## ACTIVITY
Which lines of the data below include the string "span"? Return each of them.

## THE DATA
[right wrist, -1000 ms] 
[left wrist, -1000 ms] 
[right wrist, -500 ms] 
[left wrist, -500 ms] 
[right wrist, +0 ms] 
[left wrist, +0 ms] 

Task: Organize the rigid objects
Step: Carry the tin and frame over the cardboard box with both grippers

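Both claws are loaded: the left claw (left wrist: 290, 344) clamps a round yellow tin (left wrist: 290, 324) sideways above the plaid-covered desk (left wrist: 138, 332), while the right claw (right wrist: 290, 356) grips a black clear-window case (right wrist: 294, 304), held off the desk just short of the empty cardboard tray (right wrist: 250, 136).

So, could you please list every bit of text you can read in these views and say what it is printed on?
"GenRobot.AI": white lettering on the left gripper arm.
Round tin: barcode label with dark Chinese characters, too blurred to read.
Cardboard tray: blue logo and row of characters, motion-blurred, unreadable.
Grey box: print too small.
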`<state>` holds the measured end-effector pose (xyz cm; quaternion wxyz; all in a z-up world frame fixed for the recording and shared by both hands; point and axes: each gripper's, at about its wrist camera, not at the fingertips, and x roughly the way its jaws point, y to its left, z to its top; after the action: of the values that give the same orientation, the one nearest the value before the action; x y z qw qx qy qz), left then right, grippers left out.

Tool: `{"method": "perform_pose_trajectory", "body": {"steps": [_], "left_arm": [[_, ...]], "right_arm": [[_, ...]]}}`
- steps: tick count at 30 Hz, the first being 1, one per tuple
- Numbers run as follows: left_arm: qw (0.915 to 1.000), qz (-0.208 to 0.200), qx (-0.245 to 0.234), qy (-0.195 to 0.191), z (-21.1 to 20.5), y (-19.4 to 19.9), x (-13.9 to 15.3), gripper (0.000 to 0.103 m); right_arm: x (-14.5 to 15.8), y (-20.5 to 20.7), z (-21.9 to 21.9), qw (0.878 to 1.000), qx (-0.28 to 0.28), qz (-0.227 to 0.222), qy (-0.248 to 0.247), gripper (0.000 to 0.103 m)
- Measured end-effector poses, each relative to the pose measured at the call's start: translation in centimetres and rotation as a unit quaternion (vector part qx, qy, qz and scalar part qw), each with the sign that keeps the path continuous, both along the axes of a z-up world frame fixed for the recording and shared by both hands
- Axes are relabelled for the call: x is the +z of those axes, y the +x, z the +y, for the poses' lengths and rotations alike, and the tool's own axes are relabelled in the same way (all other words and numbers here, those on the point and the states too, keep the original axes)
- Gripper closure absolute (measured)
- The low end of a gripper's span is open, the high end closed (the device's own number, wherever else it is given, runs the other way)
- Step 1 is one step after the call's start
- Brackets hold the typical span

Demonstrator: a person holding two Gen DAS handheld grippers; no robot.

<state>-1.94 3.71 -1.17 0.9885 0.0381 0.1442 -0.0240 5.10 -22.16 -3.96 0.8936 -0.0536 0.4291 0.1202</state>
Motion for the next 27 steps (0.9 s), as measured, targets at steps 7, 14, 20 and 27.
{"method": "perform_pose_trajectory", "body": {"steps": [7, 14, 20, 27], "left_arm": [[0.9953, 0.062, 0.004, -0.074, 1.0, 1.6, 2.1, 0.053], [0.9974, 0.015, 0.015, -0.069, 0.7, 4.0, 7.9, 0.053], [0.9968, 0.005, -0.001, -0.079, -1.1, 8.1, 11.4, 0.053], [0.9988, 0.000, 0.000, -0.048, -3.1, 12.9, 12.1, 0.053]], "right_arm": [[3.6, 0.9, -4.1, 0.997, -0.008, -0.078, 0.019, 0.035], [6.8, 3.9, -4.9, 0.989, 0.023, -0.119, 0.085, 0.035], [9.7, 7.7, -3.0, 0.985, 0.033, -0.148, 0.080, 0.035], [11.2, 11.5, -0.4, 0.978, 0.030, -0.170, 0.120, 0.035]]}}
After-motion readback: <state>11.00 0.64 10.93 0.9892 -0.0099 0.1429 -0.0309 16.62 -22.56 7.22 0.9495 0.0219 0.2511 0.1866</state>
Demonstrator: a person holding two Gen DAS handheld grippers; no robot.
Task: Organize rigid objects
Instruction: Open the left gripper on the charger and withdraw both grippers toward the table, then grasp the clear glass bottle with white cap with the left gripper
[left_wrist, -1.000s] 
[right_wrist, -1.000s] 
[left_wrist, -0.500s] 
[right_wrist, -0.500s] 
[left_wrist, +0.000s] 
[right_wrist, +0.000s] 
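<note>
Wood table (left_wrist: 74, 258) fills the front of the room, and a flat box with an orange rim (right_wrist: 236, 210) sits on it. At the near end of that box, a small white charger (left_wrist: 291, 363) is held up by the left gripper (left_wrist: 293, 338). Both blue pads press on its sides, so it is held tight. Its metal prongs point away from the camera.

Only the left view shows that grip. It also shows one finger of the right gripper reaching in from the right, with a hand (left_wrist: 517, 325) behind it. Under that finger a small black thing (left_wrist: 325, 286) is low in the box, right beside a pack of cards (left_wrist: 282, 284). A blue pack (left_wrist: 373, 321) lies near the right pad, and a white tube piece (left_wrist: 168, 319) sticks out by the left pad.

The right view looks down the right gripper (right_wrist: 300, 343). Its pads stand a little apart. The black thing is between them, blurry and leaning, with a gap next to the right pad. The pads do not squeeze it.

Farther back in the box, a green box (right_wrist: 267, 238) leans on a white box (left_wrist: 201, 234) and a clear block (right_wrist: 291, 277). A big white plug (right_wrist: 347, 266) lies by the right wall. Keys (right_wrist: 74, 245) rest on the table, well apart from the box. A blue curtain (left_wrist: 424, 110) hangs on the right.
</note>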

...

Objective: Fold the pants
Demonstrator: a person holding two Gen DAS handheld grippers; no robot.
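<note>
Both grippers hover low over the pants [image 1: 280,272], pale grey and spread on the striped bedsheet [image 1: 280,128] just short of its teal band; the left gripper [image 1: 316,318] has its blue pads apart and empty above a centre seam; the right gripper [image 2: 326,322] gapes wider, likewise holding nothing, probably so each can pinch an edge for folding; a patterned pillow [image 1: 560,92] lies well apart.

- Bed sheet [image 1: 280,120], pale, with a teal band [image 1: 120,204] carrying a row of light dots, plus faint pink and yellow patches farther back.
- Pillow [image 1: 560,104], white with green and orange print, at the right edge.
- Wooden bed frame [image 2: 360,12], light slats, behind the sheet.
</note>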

## OUTPUT OF THE EXERCISE
- The low end of a gripper's span is open, the high end closed (the device's own number, wherever else it is given, runs the other way)
- Brackets hold the typical span

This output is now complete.